◆ Material to process ◆
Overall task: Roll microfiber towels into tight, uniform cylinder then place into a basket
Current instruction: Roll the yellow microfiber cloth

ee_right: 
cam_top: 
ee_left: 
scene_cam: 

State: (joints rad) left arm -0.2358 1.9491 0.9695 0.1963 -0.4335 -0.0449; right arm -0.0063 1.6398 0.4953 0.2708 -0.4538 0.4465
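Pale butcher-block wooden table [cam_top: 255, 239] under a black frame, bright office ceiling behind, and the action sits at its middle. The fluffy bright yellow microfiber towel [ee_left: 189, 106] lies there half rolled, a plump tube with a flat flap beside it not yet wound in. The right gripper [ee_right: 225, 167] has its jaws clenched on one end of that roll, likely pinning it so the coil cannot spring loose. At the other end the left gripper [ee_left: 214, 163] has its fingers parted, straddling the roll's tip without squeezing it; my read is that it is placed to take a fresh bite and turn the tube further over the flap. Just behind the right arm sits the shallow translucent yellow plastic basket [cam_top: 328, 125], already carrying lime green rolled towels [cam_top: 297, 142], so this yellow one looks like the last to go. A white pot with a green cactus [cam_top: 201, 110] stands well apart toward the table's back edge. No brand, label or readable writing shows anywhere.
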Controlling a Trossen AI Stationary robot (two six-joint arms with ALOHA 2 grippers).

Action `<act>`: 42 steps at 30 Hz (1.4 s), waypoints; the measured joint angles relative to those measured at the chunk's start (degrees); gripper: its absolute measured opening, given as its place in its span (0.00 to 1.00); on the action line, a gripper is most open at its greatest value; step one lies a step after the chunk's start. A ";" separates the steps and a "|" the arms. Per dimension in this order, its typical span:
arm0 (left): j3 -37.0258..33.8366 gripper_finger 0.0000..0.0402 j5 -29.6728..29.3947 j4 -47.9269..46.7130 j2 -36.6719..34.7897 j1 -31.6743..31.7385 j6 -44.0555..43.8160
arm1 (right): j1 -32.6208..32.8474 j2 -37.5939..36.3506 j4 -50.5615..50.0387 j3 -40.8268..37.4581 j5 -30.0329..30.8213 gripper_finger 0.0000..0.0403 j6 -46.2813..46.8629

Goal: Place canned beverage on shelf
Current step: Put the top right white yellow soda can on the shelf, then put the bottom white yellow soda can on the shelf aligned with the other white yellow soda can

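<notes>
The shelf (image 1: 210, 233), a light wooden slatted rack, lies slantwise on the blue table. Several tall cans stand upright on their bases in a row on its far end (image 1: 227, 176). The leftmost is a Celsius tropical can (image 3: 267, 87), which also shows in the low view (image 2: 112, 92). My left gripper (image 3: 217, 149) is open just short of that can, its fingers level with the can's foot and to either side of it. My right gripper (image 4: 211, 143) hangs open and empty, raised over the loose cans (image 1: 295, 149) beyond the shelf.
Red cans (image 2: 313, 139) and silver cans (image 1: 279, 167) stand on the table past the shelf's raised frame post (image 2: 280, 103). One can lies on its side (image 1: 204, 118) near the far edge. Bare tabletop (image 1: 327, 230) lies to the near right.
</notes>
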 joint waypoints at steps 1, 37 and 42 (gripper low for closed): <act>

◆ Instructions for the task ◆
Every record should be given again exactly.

◆ Solution to this problem ◆
Overall task: Roll microfiber towels into tight, uniform cylinder then place into a basket
Current instruction: Roll the yellow microfiber cloth

ee_right: 
cam_top: 
ee_left: 
scene_cam: 

State: (joints rad) left arm -0.2358 1.9491 0.9695 0.1963 -0.4335 -0.0449; right arm -0.0063 1.6398 0.4953 0.2708 -0.4538 0.4465
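Pale butcher-block wooden table [cam_top: 255, 239] under a black frame, bright office ceiling behind, and the action sits at its middle. The fluffy bright yellow microfiber towel [ee_left: 189, 106] lies there half rolled, a plump tube with a flat flap beside it not yet wound in. The right gripper [ee_right: 225, 167] has its jaws clenched on one end of that roll, likely pinning it so the coil cannot spring loose. At the other end the left gripper [ee_left: 214, 163] has its fingers parted, straddling the roll's tip without squeezing it; my read is that it is placed to take a fresh bite and turn the tube further over the flap. Just behind the right arm sits the shallow translucent yellow plastic basket [cam_top: 328, 125], already carrying lime green rolled towels [cam_top: 297, 142], so this yellow one looks like the last to go. A white pot with a green cactus [cam_top: 201, 110] stands well apart toward the table's back edge. No brand, label or readable writing shows anywhere.
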Controlling a Trossen AI Stationary robot (two six-joint arms with ALOHA 2 grippers).

Action `<act>`: 42 steps at 30 Hz (1.4 s), waypoints; the measured joint angles relative to those measured at the chunk's start (degrees); gripper: its absolute measured opening, given as its place in its span (0.00 to 1.00); on the action line, a gripper is most open at its greatest value; step one lies a step after the chunk's start. A ";" separates the steps and a "|" the arms. Per dimension in this order, its typical span:
arm0 (left): j3 -37.0258..33.8366 gripper_finger 0.0000..0.0402 j5 -29.6728..29.3947 j4 -47.9269..46.7130 j2 -36.6719..34.7897 j1 -31.6743..31.7385 j6 -44.0555..43.8160
arm1 (right): j1 -32.6208..32.8474 j2 -37.5939..36.3506 j4 -50.5615..50.0387 j3 -40.8268..37.4581 j5 -30.0329..30.8213 gripper_finger 0.0000..0.0403 j6 -46.2813..46.8629

Goal: Place canned beverage on shelf
Current step: Put the top right white yellow soda can on the shelf, then put the bottom white yellow soda can on the shelf aligned with the other white yellow soda can

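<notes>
The shelf (image 1: 210, 233), a light wooden slatted rack, lies slantwise on the blue table. Several tall cans stand upright on their bases in a row on its far end (image 1: 227, 176). The leftmost is a Celsius tropical can (image 3: 267, 87), which also shows in the low view (image 2: 112, 92). My left gripper (image 3: 217, 149) is open just short of that can, its fingers level with the can's foot and to either side of it. My right gripper (image 4: 211, 143) hangs open and empty, raised over the loose cans (image 1: 295, 149) beyond the shelf.
Red cans (image 2: 313, 139) and silver cans (image 1: 279, 167) stand on the table past the shelf's raised frame post (image 2: 280, 103). One can lies on its side (image 1: 204, 118) near the far edge. Bare tabletop (image 1: 327, 230) lies to the near right.
</notes>
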 joint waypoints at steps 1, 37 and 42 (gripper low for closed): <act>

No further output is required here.